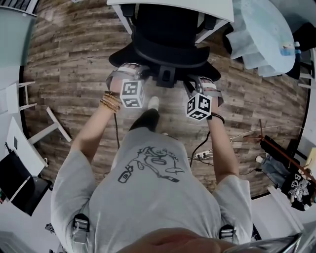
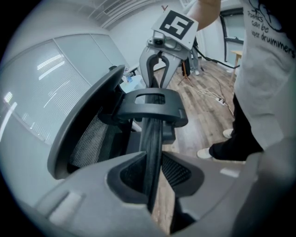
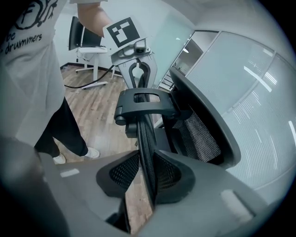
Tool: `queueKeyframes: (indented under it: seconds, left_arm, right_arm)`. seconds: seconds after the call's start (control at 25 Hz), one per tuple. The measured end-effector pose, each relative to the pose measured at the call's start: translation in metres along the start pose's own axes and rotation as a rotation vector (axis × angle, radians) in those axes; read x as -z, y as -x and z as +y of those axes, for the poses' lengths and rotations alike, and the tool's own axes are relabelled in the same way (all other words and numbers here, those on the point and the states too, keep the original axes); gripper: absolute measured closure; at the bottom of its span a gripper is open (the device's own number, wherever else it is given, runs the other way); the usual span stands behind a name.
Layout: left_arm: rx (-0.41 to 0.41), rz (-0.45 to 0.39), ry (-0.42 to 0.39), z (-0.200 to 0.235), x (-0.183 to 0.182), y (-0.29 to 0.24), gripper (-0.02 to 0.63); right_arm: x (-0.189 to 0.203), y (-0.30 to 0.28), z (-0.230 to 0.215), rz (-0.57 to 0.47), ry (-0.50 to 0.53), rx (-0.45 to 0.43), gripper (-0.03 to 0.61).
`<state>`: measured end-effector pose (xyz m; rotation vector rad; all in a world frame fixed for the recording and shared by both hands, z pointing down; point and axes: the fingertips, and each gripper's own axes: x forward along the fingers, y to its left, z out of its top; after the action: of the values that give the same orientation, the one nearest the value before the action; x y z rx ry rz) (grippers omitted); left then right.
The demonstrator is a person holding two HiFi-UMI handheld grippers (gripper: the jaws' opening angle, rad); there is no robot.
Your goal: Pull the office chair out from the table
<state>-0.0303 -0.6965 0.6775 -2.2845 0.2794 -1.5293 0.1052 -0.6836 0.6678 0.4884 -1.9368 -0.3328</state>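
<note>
Chair: stands on the wood floor with its seat toward the table and partly under the table edge. Its back faces the operator. It does not look clear of the table yet.

Tool state:
- Left gripper: jaws closed on the top rim of the chair back, pads pressing both faces of it.
- Right gripper: jaws closed on the same rim, on the other side of the centre bracket.
- The head view shows the two grips roughly equally far from the bracket.

Step in hand (judged): draw the chair straight back, away from the table.

Procedure:
1. Hold both clamps firm. The rim is thin and could slip out of the pads if the pull turns upward.
2. Pull level, along the floor, so the castors roll and the back does not tilt.
3. Apply equal force on both sides, since uneven force will probably swivel the seat.
4. Step back with the chair. The operator's shoe is just behind the base, and a cable lies on the floor nearby.
5. Stop once the seat is clear of the table edge.
</note>
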Motion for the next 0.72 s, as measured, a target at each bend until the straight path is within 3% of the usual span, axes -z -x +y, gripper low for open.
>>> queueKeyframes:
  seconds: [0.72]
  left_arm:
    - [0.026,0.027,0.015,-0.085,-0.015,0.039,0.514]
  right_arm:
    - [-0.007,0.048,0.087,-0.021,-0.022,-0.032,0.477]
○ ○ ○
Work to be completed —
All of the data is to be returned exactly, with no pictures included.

Your solution —
Tool: `queueKeyframes: (indented under it: seconds, left_arm, right_arm)`. seconds: seconds after the call's start (control at 25 Hz), one per tuple. The measured end-effector pose, each relative to the pose measured at the call's start: translation in metres along the start pose's own axes and rotation as a rotation vector (axis × angle, radians) in those axes; read x as -z, y as -x and z as +y of those axes, for the poses' lengths and rotations alike, and the tool's own axes are relabelled in the same way (all other words and numbers here, those on the point and the states too, keep the original axes); gripper: absolute measured closure; at the bottom of its span a gripper is open (the device's own number, wherever else it is given, runs the other way); the usual span stands behind a name.
Layout: left_arm: rx (-0.41 to 0.41), rz (-0.45 to 0.39), ry (-0.42 to 0.39), z (-0.200 to 0.235), x (-0.183 to 0.182), y (-0.29 to 0.24), gripper (-0.02 to 0.63); right_arm: x (-0.189 to 0.203), y (-0.30 to 0.28), z (-0.230 to 0.215), rz (-0.57 to 0.47), ry (-0.50 to 0.53), rx (-0.45 to 0.43), gripper (-0.03 to 0.61).
`<state>`: measured end-effector pose (xyz m; rotation vector rad; all in a world frame fixed for the recording and shared by both hands, z pointing down; point and axes: the fingertips, and each gripper's own axes: x forward along the fingers, y to its left, z out of its top; after the action: of the values that give the same orientation, the one nearest the value before the action; x y z rx ry rz) (grippers omitted); left then right.
The demonstrator is a person holding two HiFi-UMI handheld grippers (gripper: the jaws' opening angle, rad); there is no robot.
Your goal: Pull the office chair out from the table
<state>-0.0303 -0.6965 0.6775 -2.2845 0.2794 -1.5293 0.1052 -0.6836 0.6678 0.4884 -1.9368 -0.3328</state>
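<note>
Chair: stands on the wood floor with its seat toward the table and partly under the table edge. Its back faces the operator. It does not look clear of the table yet.

Tool state:
- Left gripper: jaws closed on the top rim of the chair back, pads pressing both faces of it.
- Right gripper: jaws closed on the same rim, on the other side of the centre bracket.
- The head view shows the two grips roughly equally far from the bracket.

Step in hand (judged): draw the chair straight back, away from the table.

Procedure:
1. Hold both clamps firm. The rim is thin and could slip out of the pads if the pull turns upward.
2. Pull level, along the floor, so the castors roll and the back does not tilt.
3. Apply equal force on both sides, since uneven force will probably swivel the seat.
4. Step back with the chair. The operator's shoe is just behind the base, and a cable lies on the floor nearby.
5. Stop once the seat is clear of the table edge.
</note>
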Motion for the next 0.72 s, as measured, a target at each bend until the straight path is within 3% of the usual span, axes -z -x +y, gripper low for open.
>>> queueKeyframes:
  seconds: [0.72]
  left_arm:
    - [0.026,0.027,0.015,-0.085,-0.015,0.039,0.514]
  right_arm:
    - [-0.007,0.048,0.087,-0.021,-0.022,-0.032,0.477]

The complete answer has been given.